● Your assignment:
Could you write out, word for word, each line from the one containing "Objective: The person" to the last line of the data below, both included and nothing more?

-*-*-

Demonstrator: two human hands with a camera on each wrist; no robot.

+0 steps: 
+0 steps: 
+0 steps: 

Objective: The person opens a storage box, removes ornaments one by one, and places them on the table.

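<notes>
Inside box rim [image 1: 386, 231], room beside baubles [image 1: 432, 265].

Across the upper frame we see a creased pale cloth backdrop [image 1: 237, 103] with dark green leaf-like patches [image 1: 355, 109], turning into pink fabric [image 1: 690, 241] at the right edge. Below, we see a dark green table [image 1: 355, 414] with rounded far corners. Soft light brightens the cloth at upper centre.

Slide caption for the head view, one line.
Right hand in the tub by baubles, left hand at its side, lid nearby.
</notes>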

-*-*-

● Response box:
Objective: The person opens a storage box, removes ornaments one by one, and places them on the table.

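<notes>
Inside box rim [image 1: 386, 231], room beside baubles [image 1: 432, 265].

Across the upper frame we see a creased pale cloth backdrop [image 1: 237, 103] with dark green leaf-like patches [image 1: 355, 109], turning into pink fabric [image 1: 690, 241] at the right edge. Below, we see a dark green table [image 1: 355, 414] with rounded far corners. Soft light brightens the cloth at upper centre.

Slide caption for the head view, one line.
Right hand in the tub by baubles, left hand at its side, lid nearby.
</notes>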

The given answer completes the exercise.